Monday, March 10, 2008

The Art of Maps - Catalog 53


Cartography can be an art. In our most recent catalog we include the cartographic works of artists like Art Spiegelman, Etta Garson, Ruth Taylor, Ernest Dudley Chase, and even James Whistler. It's the artist's approach that reaches beyond dry geography and brings a region or topic to life. For instance, James Whistler, in his first printed work, made a map for the Anacapa Islands off the California coast. The map is richly detailed and includes a detailed shore profile, giving the perspective of how a sailor would see the coast.
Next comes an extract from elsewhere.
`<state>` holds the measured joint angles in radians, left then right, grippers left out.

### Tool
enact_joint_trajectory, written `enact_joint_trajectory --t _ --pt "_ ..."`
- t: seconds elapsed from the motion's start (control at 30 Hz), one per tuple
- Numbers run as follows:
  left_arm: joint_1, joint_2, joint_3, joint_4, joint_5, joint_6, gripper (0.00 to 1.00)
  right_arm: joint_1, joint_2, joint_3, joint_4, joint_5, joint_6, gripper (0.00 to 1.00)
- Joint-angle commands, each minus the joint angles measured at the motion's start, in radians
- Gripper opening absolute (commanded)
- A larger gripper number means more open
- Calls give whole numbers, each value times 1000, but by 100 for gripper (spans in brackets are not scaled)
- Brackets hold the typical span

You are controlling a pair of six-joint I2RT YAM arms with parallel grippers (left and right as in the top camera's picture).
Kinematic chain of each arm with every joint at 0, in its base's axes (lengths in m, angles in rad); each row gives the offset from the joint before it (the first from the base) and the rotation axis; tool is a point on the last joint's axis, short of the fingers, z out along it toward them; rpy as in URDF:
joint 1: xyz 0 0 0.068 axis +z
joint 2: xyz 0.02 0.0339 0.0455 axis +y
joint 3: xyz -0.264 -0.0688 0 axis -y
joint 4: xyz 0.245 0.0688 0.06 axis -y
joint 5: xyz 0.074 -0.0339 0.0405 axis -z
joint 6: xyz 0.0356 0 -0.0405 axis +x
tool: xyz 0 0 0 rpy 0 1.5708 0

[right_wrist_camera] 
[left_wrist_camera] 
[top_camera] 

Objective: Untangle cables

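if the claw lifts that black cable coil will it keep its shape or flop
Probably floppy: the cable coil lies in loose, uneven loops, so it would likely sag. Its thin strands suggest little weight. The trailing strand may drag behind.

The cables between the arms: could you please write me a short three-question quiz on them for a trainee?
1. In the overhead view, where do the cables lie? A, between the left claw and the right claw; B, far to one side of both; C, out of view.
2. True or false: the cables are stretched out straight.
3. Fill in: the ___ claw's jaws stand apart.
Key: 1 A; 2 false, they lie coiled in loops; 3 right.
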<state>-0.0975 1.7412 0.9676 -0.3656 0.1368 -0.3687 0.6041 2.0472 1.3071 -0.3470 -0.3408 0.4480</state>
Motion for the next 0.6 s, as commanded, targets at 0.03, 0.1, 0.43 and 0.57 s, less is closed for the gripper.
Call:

But Whistler didn't stop there, he included birds flying nearby and grasses blowing along the shore, unfortunately his bosses at the U.S. Coast Survey didn't find it fitting and in short time decided Whistler didn't fit in either.

Decades later, such infusions of expression and perspective into cartography would find a welcome home in work such as that of Frank Dorn, a student of Chinese history and while in the army was stationed in Asia where he produced a find map for modern Beijing, then "Peiping". His map is an artistic impression of the city, its many colors and cultures showing not just the points of tourist interest but a bit of the feel of the town.

Please review our latest catalog online, through our webpage at http://www.oldmapgallery.com/

Thursday, December 13, 2007

Tuesday, July 24, 2007

Summer Catalog - Globes & Oddities





Greetings,




Catalogs are a lot of work, and perhaps we start seeing things that aren't there after a while, but it seems like in every catalog we can begin to see themes. Sometimes, just by a fluke, we end up with a number of good things that trace the development of a region or city. Not that we are clever enough to intentionally do it, but they just kind of all arrive organically, without a lot of conscious effort on our behalf, just buying what crosses our paths and lands in our laps.




In this catalog we have amassed an unusual selection of globes...but not the kind you remember from grade school...these contraptions were the latest inventions that were going to make the old style of globes obsolete. Globes that inflate, expand with internal armatures, or simply unfold into three dimensional depictions of the planet. There are three such rarities in this catalog, as well as many other rarities and decorative items. Please visit our webpage and take a look under the category labelled "Catalog 52". http://www.oldmapgallery.com/




As always, Enjoy!








Curtis & Alanna Bird




The Old Map Gallery
















Saturday, July 7, 2007

A Whimsical Perspective - Daniel K. Wallingford

If you've ever seen the whimsical, distorted maps that show the United States such the "Map of the United States as Californians See It" (1947), or the "A United States Map as the Floridian Sees It" (1948), or the New Yorker magazine covers by Saul Steinberg (1976), they all probably found their beginning in the these first maps of Daniel K. Wallingford.

Done with a wonderful tongue in cheek style, the maps slant the importance of parts of the country, exaggerating some parts and diminishing and chaotically mixing others as a pun of their irrelevance.
Perhaps his most popular, the "New Yorkers Idea of the United States of America" was published initially published 1928, and wonderfully jumbled the nation with a huge prejudice toward the world of NYC, Brooklyn and Staten Island. There were several different editions of the map which we've encountered including 1937, given away in relation to the Times Book Fair by the Columbia University Press. The following image is for the later edition which is estimated at 1939-40 for its "New York World's Fair" notation.



Wallingford's other early gem, was his "This Map Presents A Bostonian's Idea of The United States of America". Published c.1928, it has some comical surrounding commentary, and a heavily distorted map of the Cape Cod and Boston area, where little exists beyond Massachusett's western border. A small inset shows "Boston and its Environs". This instance with contemporary hand color.





For these and other pictorial maps, please visit us at http://www.oldmapgallery.com/

Tuesday, July 3, 2007

The Intersection of Art & Science



For the last twenty years we have spent our time locating and selling antique maps and books. While we specialize in the mapping of the US and specifically the West, we also have a weakness for those maps that give an insight into the culture of the time.

Maps have been described as an intersection of the art and science of the time. It's the latest technology, mixed with that cultures understanding, priority and sense of presentation.

There is a whole genre of maps, called "pictorial" maps that experienced a boom in the early twentieth century, they are just thick with the culture and feel of the time.

We have a bit of a weakness for these kind of things.

Maps such as the things done by the great poster artist Lucien Boucher have a feel and aesthetic rich with a modern sense of French design. (Sorry for the glare)

Or historically, the "Herr Hitler's Map" by Yandley shows a pre-War II propaganda campaign by the Americans against the impending onslaught of Hitler. Done in 1938 it shows the cultural assault of the Nazis and even notes "Concentration Camps" in Austria.